- [WHAT IS REQUIRED] The answer is an exact repetition of every entry, with all images left out.

- [Recorded data]
---------------

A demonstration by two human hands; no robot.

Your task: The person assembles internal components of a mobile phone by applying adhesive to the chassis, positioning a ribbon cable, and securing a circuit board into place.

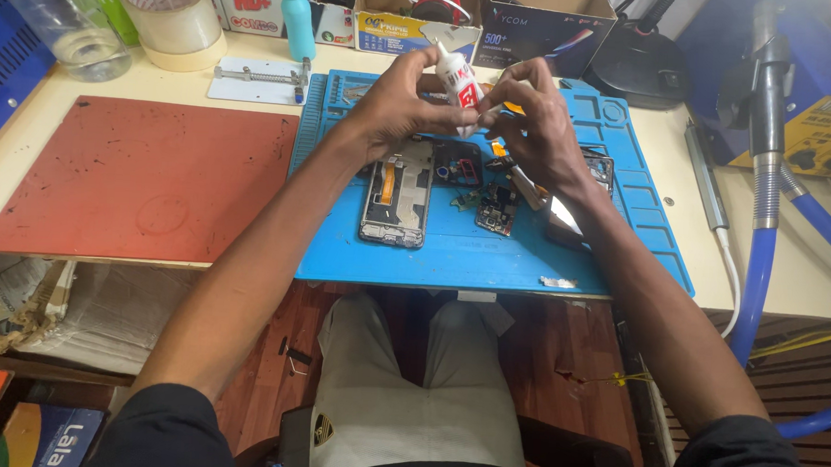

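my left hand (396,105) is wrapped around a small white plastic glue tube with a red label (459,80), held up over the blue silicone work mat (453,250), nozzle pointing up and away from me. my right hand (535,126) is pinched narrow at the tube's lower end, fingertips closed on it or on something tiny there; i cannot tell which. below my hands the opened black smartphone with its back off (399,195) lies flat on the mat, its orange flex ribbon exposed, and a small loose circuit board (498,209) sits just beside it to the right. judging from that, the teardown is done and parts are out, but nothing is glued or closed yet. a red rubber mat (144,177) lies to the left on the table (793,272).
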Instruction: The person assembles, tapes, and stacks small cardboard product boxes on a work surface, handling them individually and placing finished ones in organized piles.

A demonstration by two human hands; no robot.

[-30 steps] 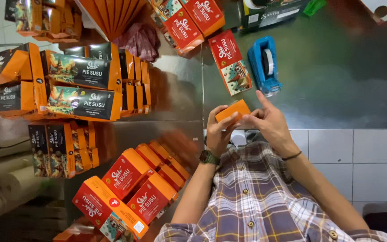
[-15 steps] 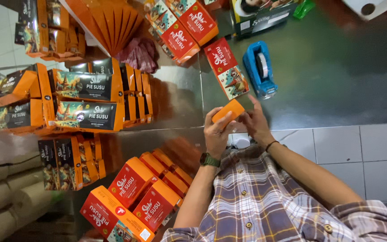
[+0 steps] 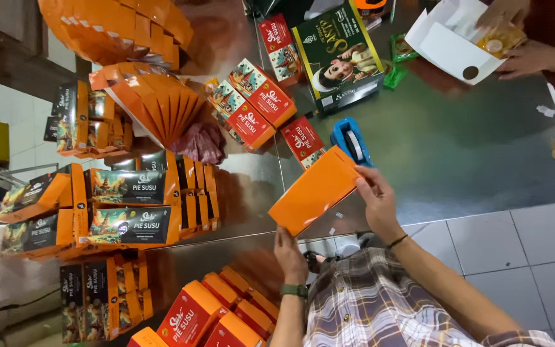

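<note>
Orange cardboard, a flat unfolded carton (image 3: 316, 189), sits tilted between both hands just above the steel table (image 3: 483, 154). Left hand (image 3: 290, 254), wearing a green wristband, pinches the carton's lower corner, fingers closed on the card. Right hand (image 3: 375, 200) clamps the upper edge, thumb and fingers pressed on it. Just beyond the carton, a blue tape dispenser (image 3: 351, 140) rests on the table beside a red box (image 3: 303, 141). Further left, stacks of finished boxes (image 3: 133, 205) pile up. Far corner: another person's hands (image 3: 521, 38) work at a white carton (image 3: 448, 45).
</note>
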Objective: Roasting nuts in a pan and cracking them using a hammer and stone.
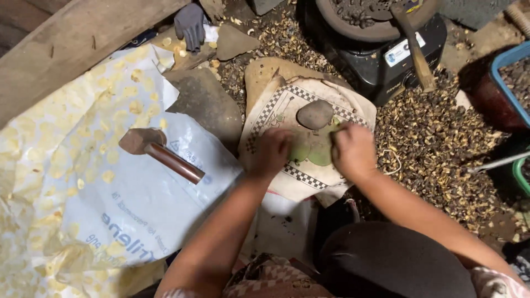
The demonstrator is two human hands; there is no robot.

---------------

- [COMPLETED EXERCISE]
A demonstration by two human hands; no robot.

Your task: The person assembles internal components of a mobile phone by applying adhesive to the chassis, positioning a ribbon cable, and securing a circuit board into place.


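my left hand (396,105) is wrapped around a small white plastic glue tube with a red label (459,80), held up over the blue silicone work mat (453,250), nozzle pointing up and away from me. my right hand (535,126) is pinched narrow at the tube's lower end, fingertips closed on it or on something tiny there; i cannot tell which. below my hands the opened black smartphone with its back off (399,195) lies flat on the mat, its orange flex ribbon exposed, and a small loose circuit board (498,209) sits just beside it to the right. judging from that, the teardown is done and parts are out, but nothing is glued or closed yet. a red rubber mat (144,177) lies to the left on the table (793,272).
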Instruction: The person assembles, tapes, and stacks small cardboard product boxes on a work surface, handling them individually and placing finished ones in organized piles.

A demonstration by two human hands; no robot.

[-30 steps] 
[-15 steps] 
[+0 steps] 

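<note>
Orange cardboard, a flat unfolded carton (image 3: 316, 189), sits tilted between both hands just above the steel table (image 3: 483, 154). Left hand (image 3: 290, 254), wearing a green wristband, pinches the carton's lower corner, fingers closed on the card. Right hand (image 3: 375, 200) clamps the upper edge, thumb and fingers pressed on it. Just beyond the carton, a blue tape dispenser (image 3: 351, 140) rests on the table beside a red box (image 3: 303, 141). Further left, stacks of finished boxes (image 3: 133, 205) pile up. Far corner: another person's hands (image 3: 521, 38) work at a white carton (image 3: 448, 45).
</note>
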Objective: Roasting nuts in a pan and cracking them using a hammer and stone.
The demonstrator is two human hands; there is no robot.

Work on this exercise is finished.